• _About this exercise_
Return, from the lines below, each one that includes the word "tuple".

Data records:
- Opening Delimiter -

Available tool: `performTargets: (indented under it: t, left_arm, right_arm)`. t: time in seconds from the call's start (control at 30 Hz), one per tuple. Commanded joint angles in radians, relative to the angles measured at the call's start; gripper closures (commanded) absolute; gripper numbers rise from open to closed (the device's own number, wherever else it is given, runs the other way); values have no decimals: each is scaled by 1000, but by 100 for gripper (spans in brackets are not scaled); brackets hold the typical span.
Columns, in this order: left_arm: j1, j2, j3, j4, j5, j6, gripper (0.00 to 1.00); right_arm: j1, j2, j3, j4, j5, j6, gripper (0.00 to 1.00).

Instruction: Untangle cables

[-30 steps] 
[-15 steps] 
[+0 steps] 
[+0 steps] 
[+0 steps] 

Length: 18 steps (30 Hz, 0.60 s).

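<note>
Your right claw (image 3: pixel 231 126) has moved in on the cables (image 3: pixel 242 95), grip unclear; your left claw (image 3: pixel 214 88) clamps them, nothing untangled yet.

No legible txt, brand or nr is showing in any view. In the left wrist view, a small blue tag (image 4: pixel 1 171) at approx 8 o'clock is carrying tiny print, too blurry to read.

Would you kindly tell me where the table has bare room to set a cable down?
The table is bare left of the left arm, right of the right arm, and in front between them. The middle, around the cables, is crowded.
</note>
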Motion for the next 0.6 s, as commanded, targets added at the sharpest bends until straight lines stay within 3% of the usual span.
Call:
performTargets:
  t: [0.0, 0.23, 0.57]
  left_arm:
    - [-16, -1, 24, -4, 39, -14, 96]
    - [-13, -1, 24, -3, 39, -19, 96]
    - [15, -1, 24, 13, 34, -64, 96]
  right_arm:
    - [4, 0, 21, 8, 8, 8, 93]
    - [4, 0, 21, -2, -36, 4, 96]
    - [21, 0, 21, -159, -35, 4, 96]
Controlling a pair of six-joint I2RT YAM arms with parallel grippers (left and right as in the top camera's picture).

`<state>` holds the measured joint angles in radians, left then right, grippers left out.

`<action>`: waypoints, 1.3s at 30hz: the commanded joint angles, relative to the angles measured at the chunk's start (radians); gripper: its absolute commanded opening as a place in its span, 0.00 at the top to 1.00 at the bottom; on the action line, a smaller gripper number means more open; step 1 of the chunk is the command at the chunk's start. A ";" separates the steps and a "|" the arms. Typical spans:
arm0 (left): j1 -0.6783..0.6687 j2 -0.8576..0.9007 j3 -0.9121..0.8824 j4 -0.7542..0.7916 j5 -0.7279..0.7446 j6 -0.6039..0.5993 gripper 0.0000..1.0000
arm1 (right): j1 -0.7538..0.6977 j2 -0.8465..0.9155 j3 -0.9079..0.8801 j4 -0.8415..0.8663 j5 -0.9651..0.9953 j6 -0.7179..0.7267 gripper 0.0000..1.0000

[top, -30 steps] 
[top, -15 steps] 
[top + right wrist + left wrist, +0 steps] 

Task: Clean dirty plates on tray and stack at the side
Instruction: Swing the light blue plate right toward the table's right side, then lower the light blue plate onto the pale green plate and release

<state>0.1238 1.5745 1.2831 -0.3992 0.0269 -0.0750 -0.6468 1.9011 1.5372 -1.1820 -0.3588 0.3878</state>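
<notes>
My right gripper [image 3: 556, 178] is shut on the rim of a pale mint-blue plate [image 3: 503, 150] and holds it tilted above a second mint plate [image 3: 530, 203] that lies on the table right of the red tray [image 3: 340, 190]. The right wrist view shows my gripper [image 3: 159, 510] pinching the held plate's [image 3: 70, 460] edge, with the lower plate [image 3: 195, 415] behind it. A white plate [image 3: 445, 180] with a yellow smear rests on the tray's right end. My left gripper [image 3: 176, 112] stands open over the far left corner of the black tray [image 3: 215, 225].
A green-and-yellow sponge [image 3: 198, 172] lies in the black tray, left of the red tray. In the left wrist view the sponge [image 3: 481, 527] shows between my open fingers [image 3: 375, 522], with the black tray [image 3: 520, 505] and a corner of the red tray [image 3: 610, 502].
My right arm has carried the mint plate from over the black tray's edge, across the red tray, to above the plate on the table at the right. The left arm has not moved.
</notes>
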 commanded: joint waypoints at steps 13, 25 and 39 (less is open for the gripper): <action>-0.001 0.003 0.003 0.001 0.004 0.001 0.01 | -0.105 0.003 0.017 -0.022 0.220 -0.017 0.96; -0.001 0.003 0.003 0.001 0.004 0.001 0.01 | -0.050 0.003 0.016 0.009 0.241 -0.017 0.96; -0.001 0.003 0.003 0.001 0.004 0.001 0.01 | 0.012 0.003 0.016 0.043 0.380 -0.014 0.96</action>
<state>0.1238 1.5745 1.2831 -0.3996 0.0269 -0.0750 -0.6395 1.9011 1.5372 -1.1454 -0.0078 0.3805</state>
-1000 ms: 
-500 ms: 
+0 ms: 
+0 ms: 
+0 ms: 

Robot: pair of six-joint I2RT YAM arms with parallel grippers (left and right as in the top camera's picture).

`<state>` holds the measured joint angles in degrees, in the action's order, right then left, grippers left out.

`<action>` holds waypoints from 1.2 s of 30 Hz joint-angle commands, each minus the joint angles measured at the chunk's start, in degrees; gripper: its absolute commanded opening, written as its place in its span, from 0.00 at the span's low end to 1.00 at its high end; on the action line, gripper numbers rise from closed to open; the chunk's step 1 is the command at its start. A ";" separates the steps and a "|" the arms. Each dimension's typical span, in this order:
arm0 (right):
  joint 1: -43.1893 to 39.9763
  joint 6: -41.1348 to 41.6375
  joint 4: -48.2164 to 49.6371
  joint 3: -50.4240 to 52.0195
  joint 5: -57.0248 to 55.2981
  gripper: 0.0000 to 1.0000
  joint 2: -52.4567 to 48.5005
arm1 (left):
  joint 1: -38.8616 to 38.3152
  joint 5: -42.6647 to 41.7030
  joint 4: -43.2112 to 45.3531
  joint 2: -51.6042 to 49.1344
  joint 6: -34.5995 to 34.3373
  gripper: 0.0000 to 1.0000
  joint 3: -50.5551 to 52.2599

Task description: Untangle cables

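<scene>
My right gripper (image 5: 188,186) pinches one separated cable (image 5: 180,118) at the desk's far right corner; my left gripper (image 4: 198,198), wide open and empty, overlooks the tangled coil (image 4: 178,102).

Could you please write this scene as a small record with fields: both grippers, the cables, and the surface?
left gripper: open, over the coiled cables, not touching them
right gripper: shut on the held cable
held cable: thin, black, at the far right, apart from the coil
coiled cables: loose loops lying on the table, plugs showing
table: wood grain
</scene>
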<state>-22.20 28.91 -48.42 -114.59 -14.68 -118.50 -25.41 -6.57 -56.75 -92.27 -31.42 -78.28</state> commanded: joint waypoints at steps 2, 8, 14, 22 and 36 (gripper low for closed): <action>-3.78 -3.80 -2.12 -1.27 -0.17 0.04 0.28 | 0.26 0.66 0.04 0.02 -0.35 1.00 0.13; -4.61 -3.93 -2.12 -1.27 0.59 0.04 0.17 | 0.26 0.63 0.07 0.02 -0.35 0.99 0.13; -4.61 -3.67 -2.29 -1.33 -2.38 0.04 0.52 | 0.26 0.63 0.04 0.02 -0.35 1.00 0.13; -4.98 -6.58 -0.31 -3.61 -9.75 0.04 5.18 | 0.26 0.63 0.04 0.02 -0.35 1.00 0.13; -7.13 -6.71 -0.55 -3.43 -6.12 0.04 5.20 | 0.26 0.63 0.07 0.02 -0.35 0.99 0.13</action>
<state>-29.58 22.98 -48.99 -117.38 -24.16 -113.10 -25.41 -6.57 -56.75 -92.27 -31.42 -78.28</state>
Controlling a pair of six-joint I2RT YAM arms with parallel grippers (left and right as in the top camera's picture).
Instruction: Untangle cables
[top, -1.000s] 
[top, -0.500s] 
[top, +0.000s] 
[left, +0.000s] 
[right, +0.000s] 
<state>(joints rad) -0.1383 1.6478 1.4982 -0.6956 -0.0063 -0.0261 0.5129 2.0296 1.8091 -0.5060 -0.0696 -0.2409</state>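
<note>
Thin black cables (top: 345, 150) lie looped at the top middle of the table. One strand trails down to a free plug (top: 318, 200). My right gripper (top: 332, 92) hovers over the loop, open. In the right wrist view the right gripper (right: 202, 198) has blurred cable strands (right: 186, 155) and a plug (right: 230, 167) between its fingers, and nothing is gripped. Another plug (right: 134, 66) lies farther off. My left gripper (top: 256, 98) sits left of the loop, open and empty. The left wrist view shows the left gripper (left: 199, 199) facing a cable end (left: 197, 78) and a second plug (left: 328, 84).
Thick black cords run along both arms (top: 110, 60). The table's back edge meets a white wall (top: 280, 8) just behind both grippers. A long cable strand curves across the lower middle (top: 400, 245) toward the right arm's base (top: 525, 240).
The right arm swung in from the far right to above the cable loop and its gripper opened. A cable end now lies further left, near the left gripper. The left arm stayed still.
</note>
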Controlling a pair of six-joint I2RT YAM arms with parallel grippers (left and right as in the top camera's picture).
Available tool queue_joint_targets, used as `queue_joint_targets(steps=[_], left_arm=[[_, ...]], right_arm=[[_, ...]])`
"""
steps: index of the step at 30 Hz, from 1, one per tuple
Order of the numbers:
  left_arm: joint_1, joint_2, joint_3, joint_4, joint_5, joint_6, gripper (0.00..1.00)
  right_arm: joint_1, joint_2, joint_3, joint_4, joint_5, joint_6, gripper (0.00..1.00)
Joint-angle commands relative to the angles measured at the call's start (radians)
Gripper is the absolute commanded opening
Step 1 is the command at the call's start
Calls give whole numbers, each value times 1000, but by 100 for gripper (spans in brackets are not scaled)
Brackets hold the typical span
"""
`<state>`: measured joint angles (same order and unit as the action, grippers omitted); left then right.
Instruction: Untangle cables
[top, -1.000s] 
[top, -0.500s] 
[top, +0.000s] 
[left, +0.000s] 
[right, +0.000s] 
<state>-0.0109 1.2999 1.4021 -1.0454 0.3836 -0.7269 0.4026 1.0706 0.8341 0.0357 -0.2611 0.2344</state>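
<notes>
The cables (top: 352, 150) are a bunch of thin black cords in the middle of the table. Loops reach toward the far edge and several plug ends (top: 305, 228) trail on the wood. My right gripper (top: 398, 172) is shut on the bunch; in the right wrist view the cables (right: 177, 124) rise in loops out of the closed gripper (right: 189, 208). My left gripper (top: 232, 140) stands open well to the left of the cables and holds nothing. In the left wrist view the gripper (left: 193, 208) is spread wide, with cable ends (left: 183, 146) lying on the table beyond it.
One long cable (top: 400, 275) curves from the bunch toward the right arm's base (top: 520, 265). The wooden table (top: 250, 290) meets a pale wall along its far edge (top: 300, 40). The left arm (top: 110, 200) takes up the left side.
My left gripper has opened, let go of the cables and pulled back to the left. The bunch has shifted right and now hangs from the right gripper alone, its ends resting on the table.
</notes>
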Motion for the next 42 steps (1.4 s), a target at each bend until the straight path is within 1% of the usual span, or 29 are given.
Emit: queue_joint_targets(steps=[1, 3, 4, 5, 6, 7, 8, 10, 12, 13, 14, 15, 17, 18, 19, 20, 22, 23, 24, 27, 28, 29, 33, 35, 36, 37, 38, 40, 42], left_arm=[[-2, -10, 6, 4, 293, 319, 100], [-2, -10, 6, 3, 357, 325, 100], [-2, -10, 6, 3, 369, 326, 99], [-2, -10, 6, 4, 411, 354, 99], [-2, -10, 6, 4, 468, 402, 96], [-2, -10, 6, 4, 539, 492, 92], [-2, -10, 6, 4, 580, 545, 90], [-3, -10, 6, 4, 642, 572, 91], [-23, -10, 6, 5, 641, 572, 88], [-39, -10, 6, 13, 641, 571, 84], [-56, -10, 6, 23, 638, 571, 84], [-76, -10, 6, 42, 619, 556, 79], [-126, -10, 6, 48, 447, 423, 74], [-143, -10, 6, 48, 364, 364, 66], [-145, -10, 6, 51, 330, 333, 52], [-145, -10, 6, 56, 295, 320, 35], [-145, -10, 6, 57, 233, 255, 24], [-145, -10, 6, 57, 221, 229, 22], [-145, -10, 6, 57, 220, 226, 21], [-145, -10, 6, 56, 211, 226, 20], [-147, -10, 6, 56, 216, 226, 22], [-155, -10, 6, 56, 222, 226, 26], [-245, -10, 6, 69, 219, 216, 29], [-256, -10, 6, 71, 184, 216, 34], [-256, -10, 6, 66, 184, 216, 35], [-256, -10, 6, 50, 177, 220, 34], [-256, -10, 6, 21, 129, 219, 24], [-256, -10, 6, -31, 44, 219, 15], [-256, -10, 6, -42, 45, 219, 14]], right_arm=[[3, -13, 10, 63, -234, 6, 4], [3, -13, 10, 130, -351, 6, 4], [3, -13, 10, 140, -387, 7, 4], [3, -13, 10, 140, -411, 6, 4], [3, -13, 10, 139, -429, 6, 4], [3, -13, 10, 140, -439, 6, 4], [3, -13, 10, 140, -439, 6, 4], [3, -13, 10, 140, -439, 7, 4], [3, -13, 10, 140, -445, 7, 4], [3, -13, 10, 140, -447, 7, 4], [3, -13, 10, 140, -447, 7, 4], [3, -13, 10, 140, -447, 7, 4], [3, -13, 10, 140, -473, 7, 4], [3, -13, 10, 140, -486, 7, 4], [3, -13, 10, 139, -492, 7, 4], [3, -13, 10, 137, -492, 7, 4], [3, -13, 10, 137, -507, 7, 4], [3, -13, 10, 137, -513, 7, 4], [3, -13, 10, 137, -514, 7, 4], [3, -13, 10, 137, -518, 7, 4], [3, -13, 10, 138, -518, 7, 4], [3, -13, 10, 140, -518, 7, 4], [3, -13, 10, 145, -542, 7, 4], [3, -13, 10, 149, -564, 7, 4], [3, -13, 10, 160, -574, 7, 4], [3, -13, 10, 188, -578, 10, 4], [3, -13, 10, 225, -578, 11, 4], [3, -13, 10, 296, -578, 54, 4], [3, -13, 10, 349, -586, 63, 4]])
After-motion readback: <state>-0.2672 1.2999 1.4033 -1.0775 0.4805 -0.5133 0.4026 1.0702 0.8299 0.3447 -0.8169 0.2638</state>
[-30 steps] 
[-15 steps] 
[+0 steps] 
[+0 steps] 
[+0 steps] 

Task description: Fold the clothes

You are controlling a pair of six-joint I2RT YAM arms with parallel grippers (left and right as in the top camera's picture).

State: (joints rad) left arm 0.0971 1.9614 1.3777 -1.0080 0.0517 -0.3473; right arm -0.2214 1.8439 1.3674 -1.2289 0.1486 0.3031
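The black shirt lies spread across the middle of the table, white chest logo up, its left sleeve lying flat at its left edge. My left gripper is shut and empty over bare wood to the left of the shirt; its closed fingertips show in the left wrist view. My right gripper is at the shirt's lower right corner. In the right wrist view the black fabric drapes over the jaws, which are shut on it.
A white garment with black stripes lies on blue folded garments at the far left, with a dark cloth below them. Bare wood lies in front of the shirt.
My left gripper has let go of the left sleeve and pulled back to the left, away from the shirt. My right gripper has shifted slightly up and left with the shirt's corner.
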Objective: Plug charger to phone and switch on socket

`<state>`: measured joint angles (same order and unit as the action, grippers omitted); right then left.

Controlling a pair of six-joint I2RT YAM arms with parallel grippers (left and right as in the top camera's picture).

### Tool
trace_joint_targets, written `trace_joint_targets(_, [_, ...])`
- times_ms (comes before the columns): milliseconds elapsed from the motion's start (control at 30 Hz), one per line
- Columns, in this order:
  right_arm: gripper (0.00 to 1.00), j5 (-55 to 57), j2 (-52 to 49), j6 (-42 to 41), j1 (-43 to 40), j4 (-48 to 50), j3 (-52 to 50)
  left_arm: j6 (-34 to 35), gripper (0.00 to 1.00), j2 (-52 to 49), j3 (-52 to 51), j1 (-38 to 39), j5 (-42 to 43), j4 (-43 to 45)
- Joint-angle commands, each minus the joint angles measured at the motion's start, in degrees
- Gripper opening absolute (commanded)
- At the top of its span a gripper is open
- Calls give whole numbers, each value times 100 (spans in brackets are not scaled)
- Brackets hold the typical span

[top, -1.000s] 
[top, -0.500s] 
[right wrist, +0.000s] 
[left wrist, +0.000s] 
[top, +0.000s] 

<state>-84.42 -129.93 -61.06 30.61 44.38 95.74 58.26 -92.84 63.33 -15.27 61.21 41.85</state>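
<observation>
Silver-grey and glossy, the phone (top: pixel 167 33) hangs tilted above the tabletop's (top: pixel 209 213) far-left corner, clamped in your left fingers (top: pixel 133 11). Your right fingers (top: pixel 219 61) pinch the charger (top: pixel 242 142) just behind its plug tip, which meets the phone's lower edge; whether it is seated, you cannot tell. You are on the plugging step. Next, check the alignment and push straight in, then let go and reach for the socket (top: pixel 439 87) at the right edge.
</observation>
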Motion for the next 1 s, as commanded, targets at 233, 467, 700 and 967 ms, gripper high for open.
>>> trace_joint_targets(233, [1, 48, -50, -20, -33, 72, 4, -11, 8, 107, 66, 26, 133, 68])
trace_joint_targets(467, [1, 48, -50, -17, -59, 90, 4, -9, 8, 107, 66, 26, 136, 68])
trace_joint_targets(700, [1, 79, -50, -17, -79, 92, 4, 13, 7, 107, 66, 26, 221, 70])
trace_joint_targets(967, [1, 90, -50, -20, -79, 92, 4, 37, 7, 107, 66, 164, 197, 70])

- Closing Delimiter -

• _Answer box_
Available tool: `performTargets: (indented under it: t, left_arm, right_arm)`. t: time in seconds from the call's start (control at 30 Hz), one per tuple. Commanded joint angles in radians, relative to the angles measured at the call's start; gripper closures (commanded) absolute; gripper numbers rise from open to closed (the device's own number, wherever else it is given, runs the other way); values have no decimals: each is scaled by 1000, but by 100 for gripper (spans in brackets are not scaled); brackets hold the typical span.
steps: index of the step at 30 Hz, from 1, one per tuple

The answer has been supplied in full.